▶ **REQUIRED WORK**: Reproduce all the records word for word. Omit images.

· · · ·

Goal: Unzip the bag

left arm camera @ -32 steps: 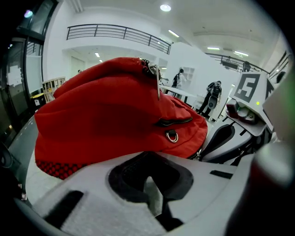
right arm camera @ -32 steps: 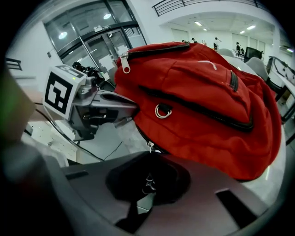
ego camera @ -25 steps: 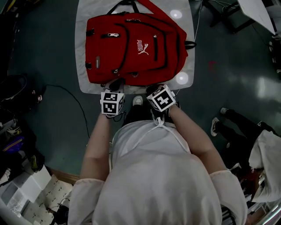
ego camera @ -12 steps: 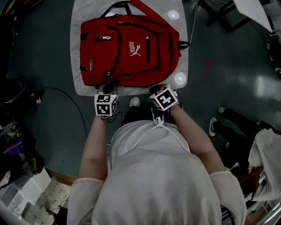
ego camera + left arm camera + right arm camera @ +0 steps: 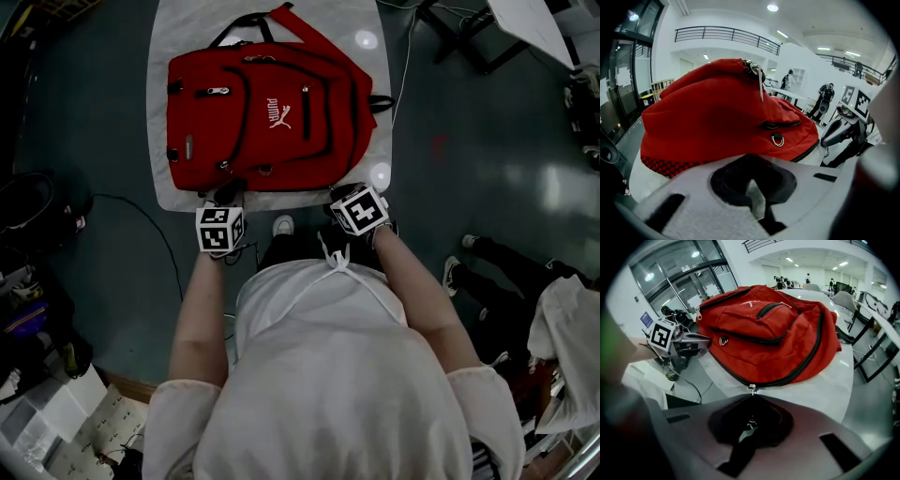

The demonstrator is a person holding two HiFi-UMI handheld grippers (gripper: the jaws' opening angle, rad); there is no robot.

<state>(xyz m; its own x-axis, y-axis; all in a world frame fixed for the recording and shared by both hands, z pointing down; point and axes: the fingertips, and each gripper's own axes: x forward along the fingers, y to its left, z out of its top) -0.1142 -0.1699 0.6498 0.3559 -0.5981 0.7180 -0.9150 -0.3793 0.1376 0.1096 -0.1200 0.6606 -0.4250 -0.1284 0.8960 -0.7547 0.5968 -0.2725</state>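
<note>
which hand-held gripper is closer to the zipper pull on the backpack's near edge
Right. The right hand-held gripper is shut on the zipper pull; the left hand-held gripper is further along the backpack's edge.

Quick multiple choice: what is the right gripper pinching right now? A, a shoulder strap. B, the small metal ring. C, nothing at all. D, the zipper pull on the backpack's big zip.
D: in the right gripper view, the right gripper has its jaws closed on the zipper pull at the near edge of the red backpack.
</note>
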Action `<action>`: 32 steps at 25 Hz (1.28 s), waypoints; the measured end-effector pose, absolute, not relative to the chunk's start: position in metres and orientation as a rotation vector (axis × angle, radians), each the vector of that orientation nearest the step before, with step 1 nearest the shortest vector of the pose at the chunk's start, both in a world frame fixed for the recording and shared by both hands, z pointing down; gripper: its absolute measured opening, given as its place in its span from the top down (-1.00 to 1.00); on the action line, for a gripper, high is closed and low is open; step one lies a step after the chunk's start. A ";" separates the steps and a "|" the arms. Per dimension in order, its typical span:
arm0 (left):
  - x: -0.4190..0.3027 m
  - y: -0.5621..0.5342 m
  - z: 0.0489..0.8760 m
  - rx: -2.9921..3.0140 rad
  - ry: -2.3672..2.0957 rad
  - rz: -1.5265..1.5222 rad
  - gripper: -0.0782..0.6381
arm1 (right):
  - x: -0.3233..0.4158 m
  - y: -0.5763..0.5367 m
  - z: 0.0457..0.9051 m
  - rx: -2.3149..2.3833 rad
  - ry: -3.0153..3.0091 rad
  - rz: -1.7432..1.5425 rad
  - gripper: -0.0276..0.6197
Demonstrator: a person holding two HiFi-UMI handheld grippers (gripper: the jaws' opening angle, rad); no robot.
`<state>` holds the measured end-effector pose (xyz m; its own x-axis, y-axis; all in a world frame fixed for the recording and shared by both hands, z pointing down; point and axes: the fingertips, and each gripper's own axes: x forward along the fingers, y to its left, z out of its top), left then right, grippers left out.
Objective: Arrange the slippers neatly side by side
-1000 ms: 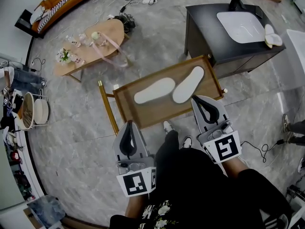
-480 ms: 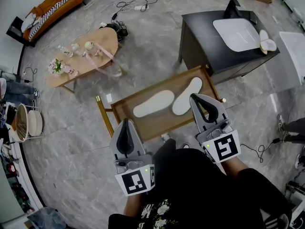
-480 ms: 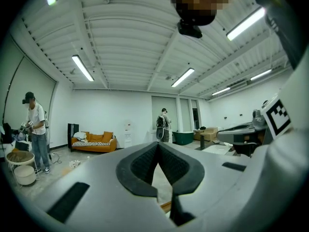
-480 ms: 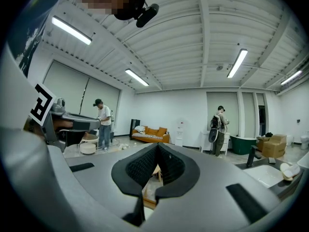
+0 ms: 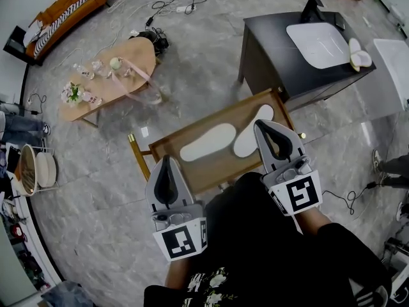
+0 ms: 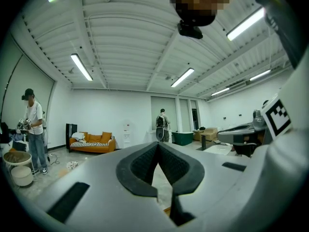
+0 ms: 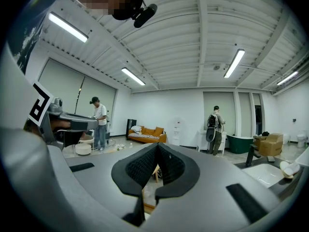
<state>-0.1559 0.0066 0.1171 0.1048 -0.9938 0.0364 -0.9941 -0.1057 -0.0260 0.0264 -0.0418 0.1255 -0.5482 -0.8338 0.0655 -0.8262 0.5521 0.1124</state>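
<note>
1. Nearest me, both tongs are clenched on nothing: the left gripper [image 5: 167,165] and the right gripper [image 5: 271,133] point level.
2. Just ahead, two slippers lie on the wooden table [image 5: 182,171], their long axes along it but not parallel.
3. The right slipper [image 5: 244,144] lies at the right gripper's tip, and the left slipper [image 5: 208,142] lies ahead between both grippers.

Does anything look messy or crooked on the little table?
Yes. On the wooden table, the left slipper and the right slipper point different ways, not lined up side by side.
</note>
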 end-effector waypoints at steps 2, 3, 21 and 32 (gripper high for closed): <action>-0.150 0.002 0.116 2.327 -2.101 0.073 0.78 | 0.029 -0.046 0.128 1.416 -2.671 -0.091 0.93; -0.149 0.000 0.115 2.321 -2.110 0.073 0.78 | 0.030 -0.049 0.129 1.403 -2.677 -0.086 0.93; -0.110 -0.019 0.158 2.224 -2.080 0.201 0.78 | 0.045 -0.085 0.173 1.132 -2.702 0.056 0.93; -0.093 -0.020 0.220 2.229 -1.899 0.301 0.78 | 0.051 -0.073 0.237 1.123 -2.582 0.237 0.93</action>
<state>-0.0932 -0.0198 0.2202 0.1548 -0.9473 0.2804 -0.9876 -0.1561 0.0181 0.0509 -0.0730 0.2373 -0.6424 -0.6822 0.3491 -0.7344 0.6783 -0.0258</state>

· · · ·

▶ **RESULT OF THE TASK**:
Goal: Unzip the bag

left arm camera @ -32 steps: 
right arm camera @ -32 steps: 
ego camera @ -25 steps: 
ego camera @ -12 steps: 
ego camera + left arm camera + right arm camera @ +0 steps: 

The demonstrator is a person holding two HiFi-UMI handheld grippers (gripper: the jaws' opening angle, rad); there is no robot.

<state>(xyz m; its own x-axis, y-axis; all in a world frame fixed for the recording and shared by both hands, z pointing down; point and axes: the fingertips, and each gripper's own axes: x forward along the fingers, y to its left, z out of its top) -0.1142 -0.1699 0.6498 0.3559 -0.5981 0.7180 -0.9150 -0.3793 0.1376 0.1096 -0.1200 0.6606 -0.4250 -0.1284 0.8960 -0.7547 0.5968 -0.2725</state>
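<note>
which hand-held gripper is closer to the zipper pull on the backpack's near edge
Right. The right hand-held gripper is shut on the zipper pull; the left hand-held gripper is further along the backpack's edge.

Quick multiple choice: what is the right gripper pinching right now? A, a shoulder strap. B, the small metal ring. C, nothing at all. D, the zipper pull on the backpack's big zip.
D: in the right gripper view, the right gripper has its jaws closed on the zipper pull at the near edge of the red backpack.
</note>
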Action `<action>`: 32 steps at 25 Hz (1.28 s), waypoints; the measured end-effector pose, absolute, not relative to the chunk's start: position in metres and orientation as a rotation vector (axis × angle, radians), each the vector of that orientation nearest the step before, with step 1 nearest the shortest vector of the pose at the chunk's start, both in a world frame fixed for the recording and shared by both hands, z pointing down; gripper: its absolute measured opening, given as its place in its span from the top down (-1.00 to 1.00); on the action line, for a gripper, high is closed and low is open; step one lies a step after the chunk's start. A ";" separates the steps and a "|" the arms. Per dimension in order, its typical span:
arm0 (left):
  - x: -0.4190..0.3027 m
  - y: -0.5621..0.5342 m
  - z: 0.0489..0.8760 m
  - rx: -2.9921..3.0140 rad
  - ry: -2.3672..2.0957 rad
  - rz: -1.5265..1.5222 rad
  - gripper: -0.0782..0.6381
arm1 (right):
  - x: -0.3233..0.4158 m
  - y: -0.5763..0.5367 m
  - z: 0.0457..0.9051 m
  - rx: -2.3149..2.3833 rad
  - ry: -3.0153..3.0091 rad
  - rz: -1.7432..1.5425 rad
  - gripper: -0.0276..0.6197
Demonstrator: a person holding two HiFi-UMI handheld grippers (gripper: the jaws' opening angle, rad); no robot.
`<state>` holds the measured end-effector pose (xyz m; its own x-axis, y-axis; all in a world frame fixed for the recording and shared by both hands, z pointing down; point and axes: the fingertips, and each gripper's own axes: x forward along the fingers, y to its left, z out of its top), left then right, grippers left out.
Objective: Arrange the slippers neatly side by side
-1000 ms: 
-480 ms: 
-480 ms: 
-480 ms: 
+0 ms: 
+0 ms: 
+0 ms: 
<state>-0.1559 0.0066 0.1171 0.1048 -0.9938 0.0364 -0.9941 -0.1057 -0.0260 0.0264 -0.0418 0.1255 -0.5482 -0.8338 0.0655 -0.8262 0.5521 0.1124</state>
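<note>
1. Nearest me, both tongs are clenched on nothing: the left gripper [image 5: 167,165] and the right gripper [image 5: 271,133] point level.
2. Just ahead, two slippers lie on the wooden table [image 5: 182,171], their long axes along it but not parallel.
3. The right slipper [image 5: 244,144] lies at the right gripper's tip, and the left slipper [image 5: 208,142] lies ahead between both grippers.

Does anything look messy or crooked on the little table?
Yes. On the wooden table, the left slipper and the right slipper point different ways, not lined up side by side.
</note>
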 end-effector waypoints at steps 2, 3, 21 and 32 (gripper high for closed): <action>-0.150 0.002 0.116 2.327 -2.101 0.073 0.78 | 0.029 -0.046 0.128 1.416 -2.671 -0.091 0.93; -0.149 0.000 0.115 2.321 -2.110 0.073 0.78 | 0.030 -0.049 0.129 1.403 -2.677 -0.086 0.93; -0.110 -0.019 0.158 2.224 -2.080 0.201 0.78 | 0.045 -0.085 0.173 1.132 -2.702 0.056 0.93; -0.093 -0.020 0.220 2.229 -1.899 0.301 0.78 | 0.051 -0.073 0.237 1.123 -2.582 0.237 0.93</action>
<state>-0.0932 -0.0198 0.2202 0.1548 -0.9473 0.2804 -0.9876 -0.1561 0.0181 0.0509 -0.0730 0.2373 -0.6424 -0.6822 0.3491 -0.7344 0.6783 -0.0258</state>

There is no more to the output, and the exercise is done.